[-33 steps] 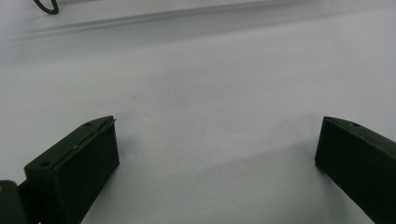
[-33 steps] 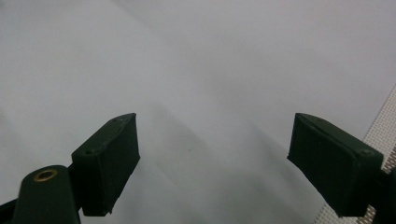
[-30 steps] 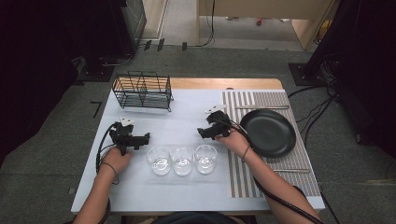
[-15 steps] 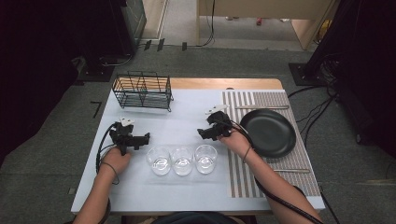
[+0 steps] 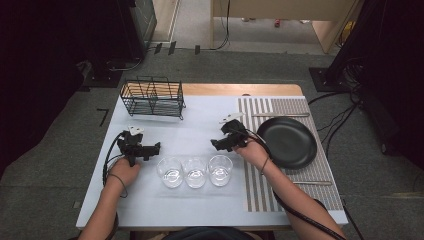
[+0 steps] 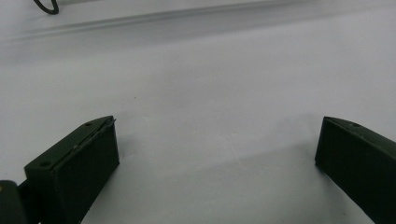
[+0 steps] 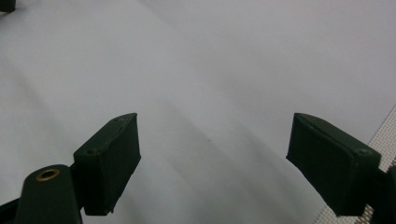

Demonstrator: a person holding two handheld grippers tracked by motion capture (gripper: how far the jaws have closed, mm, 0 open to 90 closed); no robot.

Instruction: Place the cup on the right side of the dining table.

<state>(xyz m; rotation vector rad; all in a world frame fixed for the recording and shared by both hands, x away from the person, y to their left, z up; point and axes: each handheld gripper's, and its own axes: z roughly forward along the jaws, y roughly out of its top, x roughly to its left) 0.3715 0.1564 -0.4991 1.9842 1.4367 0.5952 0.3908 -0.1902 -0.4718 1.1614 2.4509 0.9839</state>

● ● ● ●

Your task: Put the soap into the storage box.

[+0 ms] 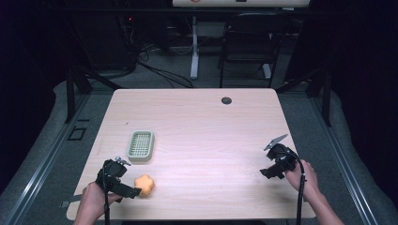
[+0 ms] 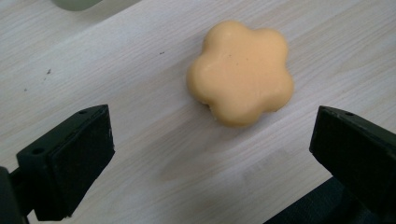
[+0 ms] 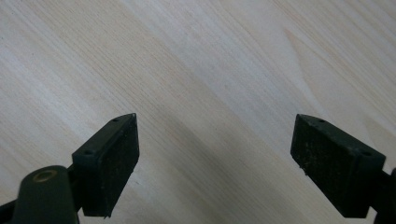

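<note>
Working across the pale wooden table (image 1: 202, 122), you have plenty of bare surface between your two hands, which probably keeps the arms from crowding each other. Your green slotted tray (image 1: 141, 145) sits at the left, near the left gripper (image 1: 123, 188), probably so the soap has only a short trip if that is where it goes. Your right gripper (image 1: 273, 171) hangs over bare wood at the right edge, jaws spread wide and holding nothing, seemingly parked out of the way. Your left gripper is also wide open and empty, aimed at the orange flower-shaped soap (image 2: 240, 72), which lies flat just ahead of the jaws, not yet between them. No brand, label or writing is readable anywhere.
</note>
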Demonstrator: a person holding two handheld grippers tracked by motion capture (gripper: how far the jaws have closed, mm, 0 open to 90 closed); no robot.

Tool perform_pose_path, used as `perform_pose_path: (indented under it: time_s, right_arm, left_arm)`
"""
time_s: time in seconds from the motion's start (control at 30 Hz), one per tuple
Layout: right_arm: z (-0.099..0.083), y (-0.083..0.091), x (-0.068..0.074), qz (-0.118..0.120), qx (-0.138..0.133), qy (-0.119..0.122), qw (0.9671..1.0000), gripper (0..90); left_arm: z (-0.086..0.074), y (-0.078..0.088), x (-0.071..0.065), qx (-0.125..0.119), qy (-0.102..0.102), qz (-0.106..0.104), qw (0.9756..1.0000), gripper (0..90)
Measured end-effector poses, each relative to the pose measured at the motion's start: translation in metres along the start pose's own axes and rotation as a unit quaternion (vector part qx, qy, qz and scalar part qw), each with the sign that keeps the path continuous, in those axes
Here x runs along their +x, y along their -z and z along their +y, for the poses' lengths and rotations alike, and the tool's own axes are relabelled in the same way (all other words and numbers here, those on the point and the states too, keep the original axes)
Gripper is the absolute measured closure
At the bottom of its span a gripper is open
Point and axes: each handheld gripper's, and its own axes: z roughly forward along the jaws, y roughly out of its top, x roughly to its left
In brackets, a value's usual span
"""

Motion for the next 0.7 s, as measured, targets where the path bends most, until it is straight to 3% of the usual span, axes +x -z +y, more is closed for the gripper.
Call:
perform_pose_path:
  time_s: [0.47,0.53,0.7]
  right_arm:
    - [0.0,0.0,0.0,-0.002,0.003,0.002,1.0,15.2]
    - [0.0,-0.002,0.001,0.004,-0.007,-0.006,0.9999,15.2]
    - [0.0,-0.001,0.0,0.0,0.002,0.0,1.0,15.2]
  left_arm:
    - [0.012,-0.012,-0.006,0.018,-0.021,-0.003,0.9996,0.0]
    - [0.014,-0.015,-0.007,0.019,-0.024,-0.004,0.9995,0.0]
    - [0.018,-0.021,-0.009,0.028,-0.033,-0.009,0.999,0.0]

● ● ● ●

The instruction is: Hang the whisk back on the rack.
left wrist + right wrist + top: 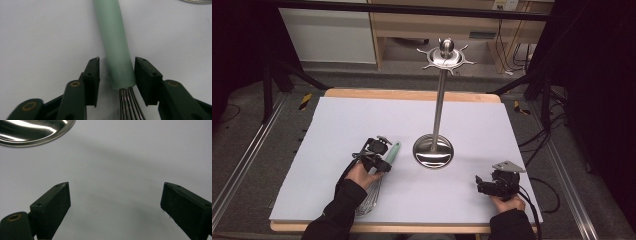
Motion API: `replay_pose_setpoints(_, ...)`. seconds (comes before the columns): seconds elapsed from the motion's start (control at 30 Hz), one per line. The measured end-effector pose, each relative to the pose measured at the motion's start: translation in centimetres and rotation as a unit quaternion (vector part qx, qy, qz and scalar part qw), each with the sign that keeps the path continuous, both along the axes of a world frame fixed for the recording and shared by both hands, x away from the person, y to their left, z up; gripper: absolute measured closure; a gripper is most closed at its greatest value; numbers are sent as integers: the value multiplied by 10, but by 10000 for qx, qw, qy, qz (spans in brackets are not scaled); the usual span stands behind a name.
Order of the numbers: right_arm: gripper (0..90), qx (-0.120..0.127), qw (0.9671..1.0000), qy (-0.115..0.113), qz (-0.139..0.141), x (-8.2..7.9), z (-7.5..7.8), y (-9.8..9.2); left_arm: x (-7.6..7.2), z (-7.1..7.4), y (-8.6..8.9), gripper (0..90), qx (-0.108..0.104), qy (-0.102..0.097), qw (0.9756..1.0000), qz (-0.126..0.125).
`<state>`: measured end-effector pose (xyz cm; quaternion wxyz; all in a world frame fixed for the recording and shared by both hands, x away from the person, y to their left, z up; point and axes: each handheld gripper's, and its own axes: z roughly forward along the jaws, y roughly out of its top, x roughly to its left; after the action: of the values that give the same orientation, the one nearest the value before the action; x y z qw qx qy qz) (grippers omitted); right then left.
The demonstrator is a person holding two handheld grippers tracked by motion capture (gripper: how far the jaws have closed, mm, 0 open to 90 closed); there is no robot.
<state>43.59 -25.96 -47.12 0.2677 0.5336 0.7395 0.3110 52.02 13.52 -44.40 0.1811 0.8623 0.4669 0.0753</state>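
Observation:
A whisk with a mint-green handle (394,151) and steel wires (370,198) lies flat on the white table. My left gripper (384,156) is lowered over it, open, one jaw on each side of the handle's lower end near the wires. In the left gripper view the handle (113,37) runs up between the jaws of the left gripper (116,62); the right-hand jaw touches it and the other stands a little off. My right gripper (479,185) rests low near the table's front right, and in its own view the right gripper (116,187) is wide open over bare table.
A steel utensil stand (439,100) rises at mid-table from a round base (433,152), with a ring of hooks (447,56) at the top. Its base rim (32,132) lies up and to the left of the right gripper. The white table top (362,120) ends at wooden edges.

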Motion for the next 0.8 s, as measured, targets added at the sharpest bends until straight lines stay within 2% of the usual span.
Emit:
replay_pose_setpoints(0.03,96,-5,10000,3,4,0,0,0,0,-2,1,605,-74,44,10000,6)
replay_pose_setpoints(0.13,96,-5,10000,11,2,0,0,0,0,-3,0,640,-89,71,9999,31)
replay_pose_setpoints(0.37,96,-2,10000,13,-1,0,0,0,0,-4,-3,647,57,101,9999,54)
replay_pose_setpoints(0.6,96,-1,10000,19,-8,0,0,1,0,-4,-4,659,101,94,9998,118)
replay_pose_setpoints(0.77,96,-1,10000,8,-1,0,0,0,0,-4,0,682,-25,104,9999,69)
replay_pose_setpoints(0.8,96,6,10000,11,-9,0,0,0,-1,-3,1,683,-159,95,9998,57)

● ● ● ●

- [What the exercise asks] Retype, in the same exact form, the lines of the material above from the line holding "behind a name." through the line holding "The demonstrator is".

- [Exercise response]
Motion API: `replay_pose_setpoints(_, ...)`. seconds (comes before the columns): seconds elapsed from the motion's start (control at 30 Hz), one per line. The measured end-effector pose, each relative to the pose measured at the motion's start: translation in centimetres and rotation as a unit quaternion (vector part qx, qy, qz and scalar part qw), each with the sign that keeps the path continuous, both along the axes of a world frame fixed for the recording and shared by both hands, x away from the person, y to their left, z up; gripper: absolute measured closure; a gripper is most closed at its greatest value; numbers are sent as integers: the value multiplied by 10, but by 10000 for qx, qw, qy, qz (spans in brackets are not scaled); the usual span stands behind a name.
Order of the numbers: right_arm: gripper (0..90), qx (-0.120..0.127), qw (0.9671..1.0000), qy (-0.115..0.113), qz (-0.139..0.141), x (-8.2..7.9), z (-7.5..7.8), y (-9.8..9.2); left_arm: x (-7.6..7.2), z (-7.1..7.4), y (-8.6..8.9), gripper (0..90), qx (-0.108..0.104), qy (-0.102..0.097), qw (0.9756..1.0000), qz (-0.126..0.125).
`<state>`: measured end-effector pose (xyz cm; quaternion wxyz; all in a world frame fixed for the recording and shared by both hands, x away from the person, y to their left, z up; point and axes: each handheld gripper's, and its own axes: z roughly forward along the jaws, y roughly out of its top, x roughly to its left; after the action: of the values that give the same orientation, the one nearest the value before the action; x y z qw qx qy qz) (grippers omitted); right then left.
The demonstrator is a person holding two handheld grippers tracked by motion capture (gripper: how far the jaws have closed, mm, 0 open to 90 closed); there is no robot.

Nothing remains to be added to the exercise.